Und genau darin liegt das Problem des Films. Anstatt sich auf Lillis kleine Welt einzulassen, wird hier alles ganz groß aufgezäumt. Natürlich versucht der Film seine Story von einer humorvollen und sich nicht ernstzunehmenden Seite aufzuzäumen, aber das gesamte Spektakel, dass sich fröhlich im Zitieren (wenn nicht Plagiieren) von Grusel- und Actionfilmen gefällt, verliert zunehmend jeden kindlichen Rahmen.
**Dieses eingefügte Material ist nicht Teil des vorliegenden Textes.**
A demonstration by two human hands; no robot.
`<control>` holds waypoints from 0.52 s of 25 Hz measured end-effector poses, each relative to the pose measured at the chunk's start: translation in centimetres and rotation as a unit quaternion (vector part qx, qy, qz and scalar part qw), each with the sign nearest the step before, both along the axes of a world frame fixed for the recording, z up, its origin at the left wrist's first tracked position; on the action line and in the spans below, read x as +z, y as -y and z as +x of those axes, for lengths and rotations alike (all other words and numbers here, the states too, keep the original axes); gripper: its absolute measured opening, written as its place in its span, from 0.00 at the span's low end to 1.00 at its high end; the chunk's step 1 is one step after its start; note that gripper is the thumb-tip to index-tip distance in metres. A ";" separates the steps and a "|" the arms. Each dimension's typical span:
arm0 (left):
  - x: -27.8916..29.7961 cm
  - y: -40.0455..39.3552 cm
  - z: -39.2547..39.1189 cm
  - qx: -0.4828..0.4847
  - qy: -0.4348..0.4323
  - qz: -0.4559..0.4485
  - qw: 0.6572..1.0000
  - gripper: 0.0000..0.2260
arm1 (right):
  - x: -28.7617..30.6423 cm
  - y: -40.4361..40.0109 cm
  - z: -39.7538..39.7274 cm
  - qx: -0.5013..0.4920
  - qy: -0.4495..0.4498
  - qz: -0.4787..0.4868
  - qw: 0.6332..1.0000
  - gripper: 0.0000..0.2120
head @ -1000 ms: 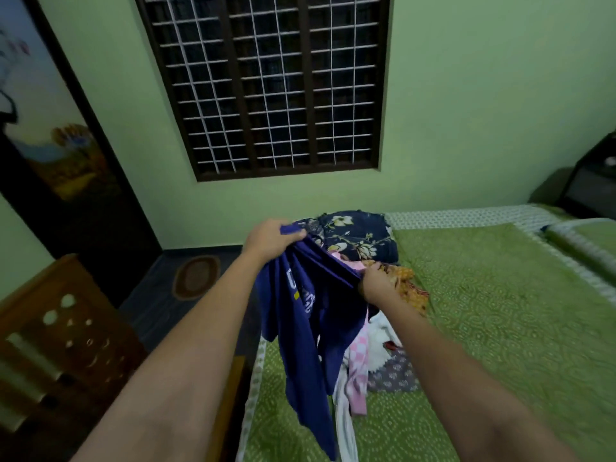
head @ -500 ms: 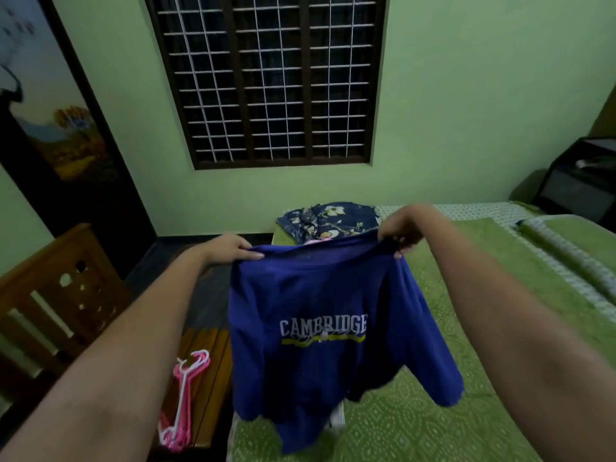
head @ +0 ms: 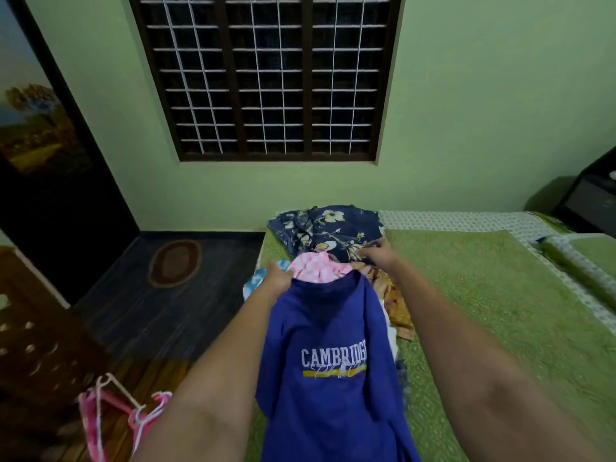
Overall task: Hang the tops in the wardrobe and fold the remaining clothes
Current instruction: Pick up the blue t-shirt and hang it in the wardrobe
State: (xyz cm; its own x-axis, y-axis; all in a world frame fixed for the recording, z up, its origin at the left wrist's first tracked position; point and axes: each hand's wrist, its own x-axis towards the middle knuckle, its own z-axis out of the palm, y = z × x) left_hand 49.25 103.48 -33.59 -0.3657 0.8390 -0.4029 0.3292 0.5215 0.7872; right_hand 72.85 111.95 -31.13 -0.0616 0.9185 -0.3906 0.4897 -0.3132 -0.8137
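The blue top [head: 330, 368] lies face up over the pile of clothes [head: 390, 295] on the bed [head: 493, 311], running from the middle of the picture down to 6 o'clock, where the bottom edge cuts it off. Its word "CAMBRIDGE" shows, but the last letter is partly lost in a fold, and the small writing under it is too blurry to read. The left hand [head: 278, 278] is at the top's left shoulder, toward 11 o'clock from the print; its fingers are tucked under the cloth, so I cannot tell if they grip it. The right hand [head: 378, 253] is past the top's collar at 12 o'clock, resting on the flowery dark cloth [head: 328, 228] with fingers partly bent; I cannot tell if it holds anything. A pink checked cloth [head: 318, 271] peeks out between the hands, mostly hidden by the top. An orange cloth [head: 395, 303] shows at 3 o'clock of the collar, half covered. Pink hangers [head: 110, 415] lie at 8 o'clock on a wooden bench [head: 160, 371], cut off below. Half a second ago both hands held the top up in the air by its shoulders, spread wide and hanging. Now it is down on the pile, and the right hand has let go of the shoulder.
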 end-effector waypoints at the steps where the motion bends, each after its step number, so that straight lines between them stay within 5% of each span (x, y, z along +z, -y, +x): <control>1: -1.1 -0.9 0.5 -0.005 -0.017 0.003 1.000 0.30 | -0.8 -0.6 -0.5 -0.005 -0.018 0.001 1.000 0.47; 8: -8.7 3.3 -8.2 0.123 0.016 -0.047 0.991 0.34 | -6.5 -0.7 -8.7 0.091 0.048 -0.122 0.987 0.44; 13: -14.4 15.7 -20.4 0.227 0.002 -0.119 0.966 0.18 | -15.0 4.4 -26.4 0.303 0.150 -0.134 0.932 0.33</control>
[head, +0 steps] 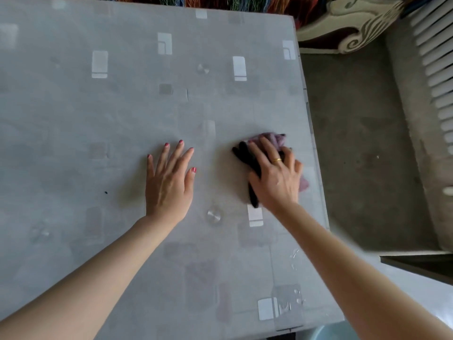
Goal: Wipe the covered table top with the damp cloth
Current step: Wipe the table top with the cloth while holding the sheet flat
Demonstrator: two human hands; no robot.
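Note:
A grey table top (pixel 110 106) under a clear plastic cover, patterned with pale rectangles, fills most of the view. My right hand (pixel 275 176) presses down on a crumpled purple and black cloth (pixel 272 139) close to the table's right edge, fingers spread over it and slightly bent. Parts of the cloth stick out beyond my fingertips and beside my palm. My left hand (pixel 170 182) lies flat on the cover to the left of the cloth, fingers straight and spread, holding nothing.
Water drops (pixel 295 298) sit on the cover near the front right corner. Right of the table lie a grey floor (pixel 355 143), a white ribbed radiator (pixel 436 69) and a carved cream furniture piece (pixel 355 23). A striped colourful fabric (pixel 232 1) runs behind the table.

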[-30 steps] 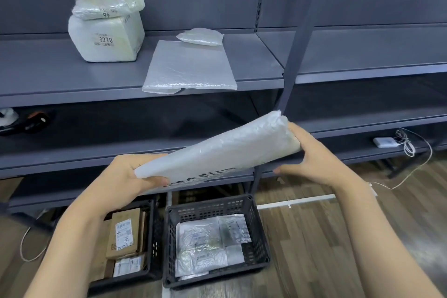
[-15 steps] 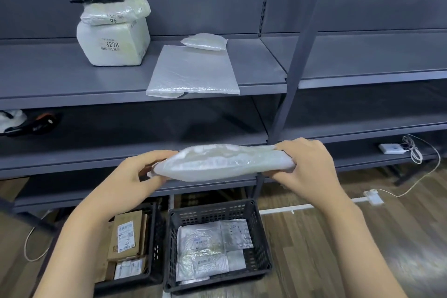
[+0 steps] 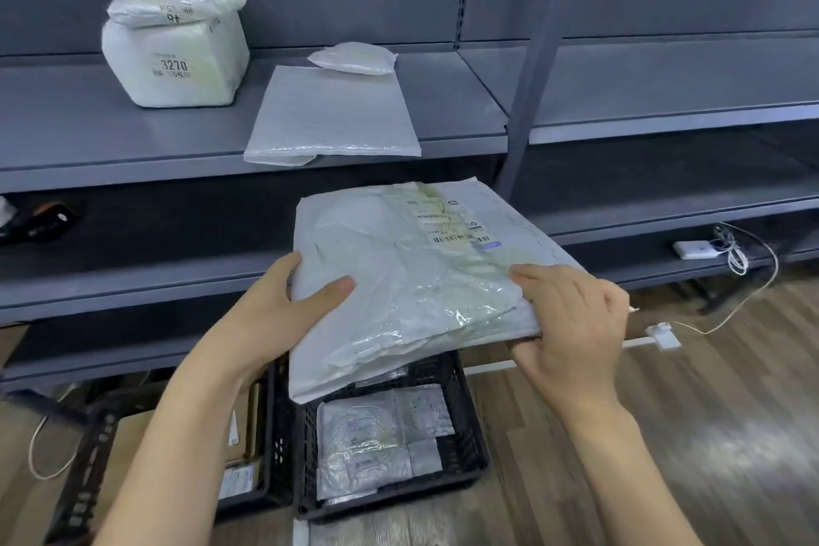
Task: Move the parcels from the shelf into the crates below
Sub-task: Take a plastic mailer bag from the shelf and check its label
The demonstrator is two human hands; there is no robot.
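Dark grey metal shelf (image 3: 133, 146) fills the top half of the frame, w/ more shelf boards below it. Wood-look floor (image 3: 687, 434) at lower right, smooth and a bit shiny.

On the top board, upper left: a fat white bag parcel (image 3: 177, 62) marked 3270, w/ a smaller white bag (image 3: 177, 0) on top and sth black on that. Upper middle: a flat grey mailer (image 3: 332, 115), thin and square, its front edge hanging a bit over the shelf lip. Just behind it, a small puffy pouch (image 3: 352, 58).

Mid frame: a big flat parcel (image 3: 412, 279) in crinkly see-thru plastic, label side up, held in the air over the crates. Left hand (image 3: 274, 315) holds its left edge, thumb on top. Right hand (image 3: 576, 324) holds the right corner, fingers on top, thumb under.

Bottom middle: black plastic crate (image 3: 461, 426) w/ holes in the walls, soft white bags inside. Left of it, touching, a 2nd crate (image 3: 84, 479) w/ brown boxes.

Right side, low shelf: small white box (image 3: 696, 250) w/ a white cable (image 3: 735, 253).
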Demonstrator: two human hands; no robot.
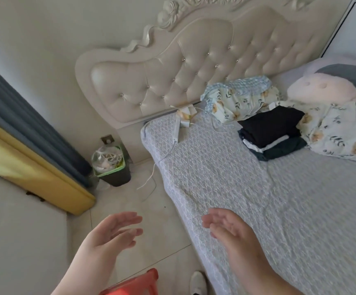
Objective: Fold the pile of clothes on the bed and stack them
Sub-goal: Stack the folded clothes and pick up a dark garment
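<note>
A stack of folded dark clothes (pixel 271 133), black and navy with a white layer, lies on the bed (pixel 226 177) near the headboard. Beside and behind it sits a crumpled floral quilt (pixel 332 128). A small floral cloth piece (pixel 185 118) lies at the bed's top left corner. My left hand (pixel 111 233) hovers over the floor by the bed's edge, fingers straight and spread, holding nothing. Above the near edge of the bed my right hand (pixel 230 228) is held palm up, fingers relaxed, empty.
A tufted cream headboard (pixel 172 77) stands behind the bed. A pink plush pillow (pixel 321 88) lies at right. On the floor are a bin with a plastic bag (pixel 111 165), a white cord (pixel 149 179), a red stool (pixel 134 282) and a white shoe (pixel 198 282).
</note>
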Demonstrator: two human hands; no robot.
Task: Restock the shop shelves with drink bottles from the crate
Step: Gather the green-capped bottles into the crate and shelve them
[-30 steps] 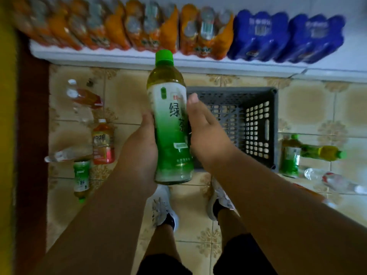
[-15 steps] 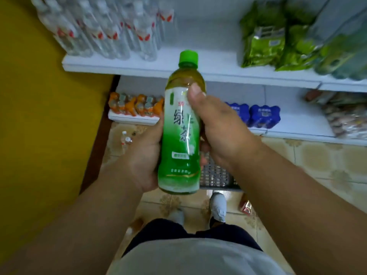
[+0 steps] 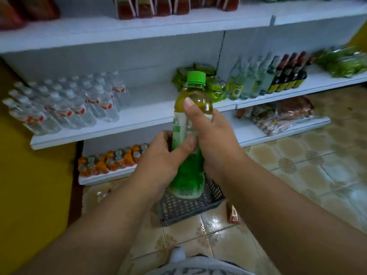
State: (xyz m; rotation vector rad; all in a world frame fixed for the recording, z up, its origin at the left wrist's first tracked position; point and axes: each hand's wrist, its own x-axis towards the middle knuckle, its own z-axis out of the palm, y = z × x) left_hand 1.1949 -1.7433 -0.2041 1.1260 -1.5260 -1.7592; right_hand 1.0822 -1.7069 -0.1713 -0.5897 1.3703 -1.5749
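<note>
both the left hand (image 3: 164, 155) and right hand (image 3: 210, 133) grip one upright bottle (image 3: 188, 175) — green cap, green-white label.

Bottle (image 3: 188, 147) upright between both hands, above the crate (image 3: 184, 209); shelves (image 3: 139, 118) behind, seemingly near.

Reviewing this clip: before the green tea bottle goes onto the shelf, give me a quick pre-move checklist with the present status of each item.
1. Grip: left hand and right hand both hold the green tea bottle: ok.
2. Bottle upright: ok.
3. Green cap on: ok.
4. Free space on the middle shelf beside the water bottles: ok.
5. Cap tightness: cannot tell.
6. Bottles left in the crate: cannot tell.
</note>
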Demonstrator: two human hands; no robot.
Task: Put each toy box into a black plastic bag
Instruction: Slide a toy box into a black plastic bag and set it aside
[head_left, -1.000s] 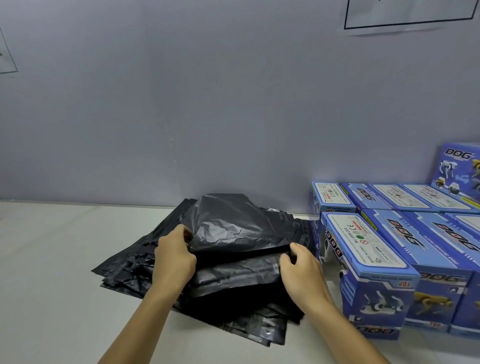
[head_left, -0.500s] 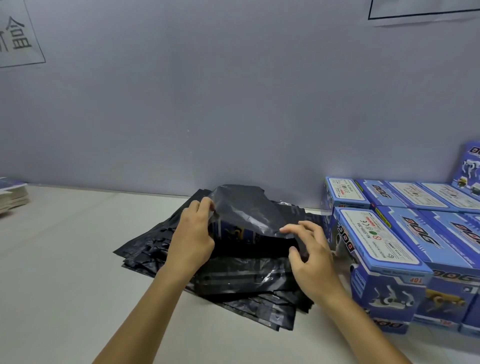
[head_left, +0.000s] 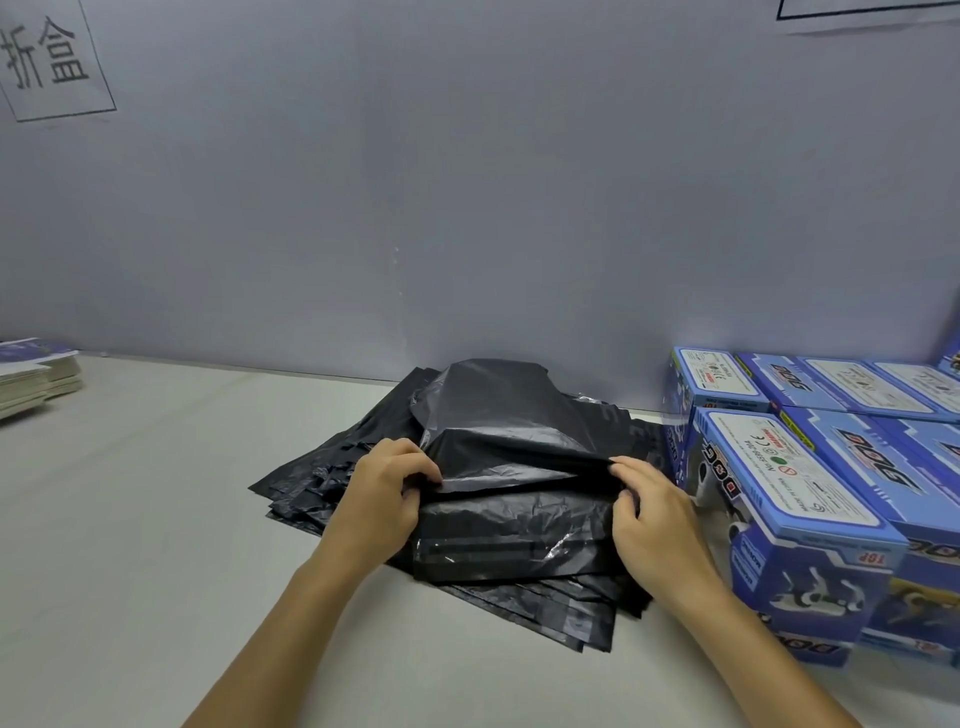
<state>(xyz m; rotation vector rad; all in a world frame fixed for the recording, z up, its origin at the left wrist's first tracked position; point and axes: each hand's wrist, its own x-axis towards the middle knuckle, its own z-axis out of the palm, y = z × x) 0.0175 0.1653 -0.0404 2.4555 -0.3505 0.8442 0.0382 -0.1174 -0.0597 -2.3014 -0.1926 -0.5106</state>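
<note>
Bulging black bag (head_left: 498, 431) between both hands, left hand (head_left: 382, 499) and right hand (head_left: 652, 525) pinching its flap edge

Plain grey-lavender wall (head_left: 467, 182) fills the far side, meeting a pale off-white bench (head_left: 130, 545) along a straight seam. Paper sign (head_left: 52, 57) with black Chinese characters and a black border, upper left on wall. Second black-bordered sheet (head_left: 872, 13) cut off at upper right. Stack of flat cards (head_left: 36, 376) at bench's far left edge. Soft, even lighting.

Wall sign (head_left: 49, 60) reads 折盒; toy boxes (head_left: 789, 499) "DOG" (also "TOP").
</note>
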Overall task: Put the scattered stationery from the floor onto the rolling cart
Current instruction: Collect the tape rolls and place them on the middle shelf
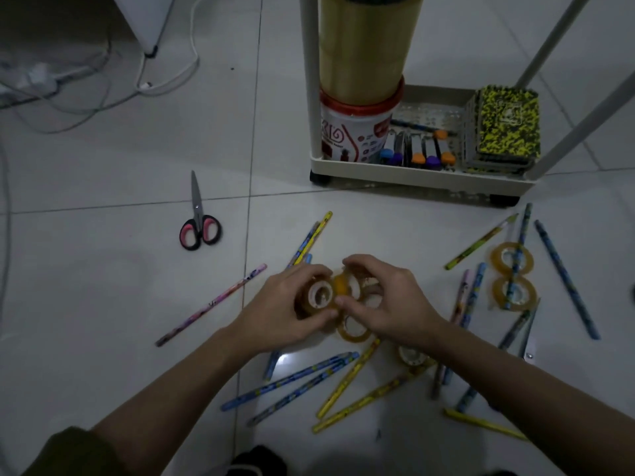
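White cables [165, 77] & power strip [37, 79] on tile floor [103, 166], top left

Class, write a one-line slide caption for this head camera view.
Both hands, left and right, gather tape rolls among scattered pencils beside the rolling cart.

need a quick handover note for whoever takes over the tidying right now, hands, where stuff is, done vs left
Left hand grips a tape roll; right hand pinches a second tape roll beside it, low over the floor.
Done: cart tray already holds markers, notebooks and a tub.
Left on the floor: scissors, pink pencil, many scattered pencils, two rolls at right, more rolls under the hands.
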`<action>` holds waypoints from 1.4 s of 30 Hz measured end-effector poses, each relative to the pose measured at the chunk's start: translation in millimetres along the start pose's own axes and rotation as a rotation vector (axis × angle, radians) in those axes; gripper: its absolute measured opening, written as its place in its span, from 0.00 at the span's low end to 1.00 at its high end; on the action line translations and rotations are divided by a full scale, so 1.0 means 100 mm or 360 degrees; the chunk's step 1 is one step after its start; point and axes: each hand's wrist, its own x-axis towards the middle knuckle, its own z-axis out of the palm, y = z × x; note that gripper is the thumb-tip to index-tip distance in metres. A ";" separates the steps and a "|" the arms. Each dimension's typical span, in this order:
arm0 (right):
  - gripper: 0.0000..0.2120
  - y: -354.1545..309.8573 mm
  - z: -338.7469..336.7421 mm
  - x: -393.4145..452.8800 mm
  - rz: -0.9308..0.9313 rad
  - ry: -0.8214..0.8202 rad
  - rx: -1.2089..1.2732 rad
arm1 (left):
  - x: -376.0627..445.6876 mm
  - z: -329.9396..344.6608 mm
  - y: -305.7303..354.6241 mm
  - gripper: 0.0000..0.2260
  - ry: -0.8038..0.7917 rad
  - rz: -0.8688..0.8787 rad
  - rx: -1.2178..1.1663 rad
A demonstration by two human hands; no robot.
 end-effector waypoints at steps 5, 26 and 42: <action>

Ingo Naujoks blödelt sich als wirrer Zauberer in einer Art durch, die zwar seine Weltherrschermanie verharmlost, was aber dazu führt, dass er weder richtig gruselig, noch sympathisch oder lustig wirkt. Ähnliches gilt auch für die bedrohlichen Apparaturen und die zu Zombies gewordenen Erwachsenen. Um nicht zu viel Spannung in einem Kinderfilm zu erzeugen, lässt man sich nicht wirklich auf die Thematik ein, sondern zieht alles mit viel Computerbrimborium ins Lächerliche, was die gesamten Abläufe, die nur von einer durch die Gefahren zusammengeschweissten Kindergruppe bekämpft werden können, als hohles Effektgetöse erscheinen lässt. Zwar wird die Zombiehaftigkeit der Erwachsenen kurz als Symbol für mangelndes Einfühlungsvermögen mit den Kindern aufgezeigt, aber diese Interpretation bleibt oberflächlich und wird durch den Storyaufbau nicht emotional genutzt. Gut an der verschenkten Anja Kling als Lillis Mutter zu erkennen, die die gesamte Zeit nur lieb ist, weshalb ihre Wandlung zum Zombie nur die Verallgemeinerung dieser Massnahme verdeutlicht.
"Hexe Lilli - Der Drache und das magische Buch" will kein kleiner Kinderfilm sein, sondern großes Kino mit bösem Zauberer, Gruselhaus, Weltverschwörung und einer dagegen kämpfenden Kinderbande, unterstützt von CGI-Effekten und viel Action. Dazu ein animierter Drache, dem aus Mittermaiers Mund komische Sätze entlockt werden sollen. Für Erwachsene ist das alles zu harmlos und letztlich nicht witzig genug, was bestimmte Gags wie etwa mit Yvonne Catterfeld als fragwürdig erscheinen lässt, da diese kaum von Kindern verstanden werden können, aber bei seinen jüngeren Betrachtern wird der Film seine Wirkung als eine Art Block-Buster-Kino für die Kleinen nicht verfehlen - oberflächlich, aber voller Effekte (4/10).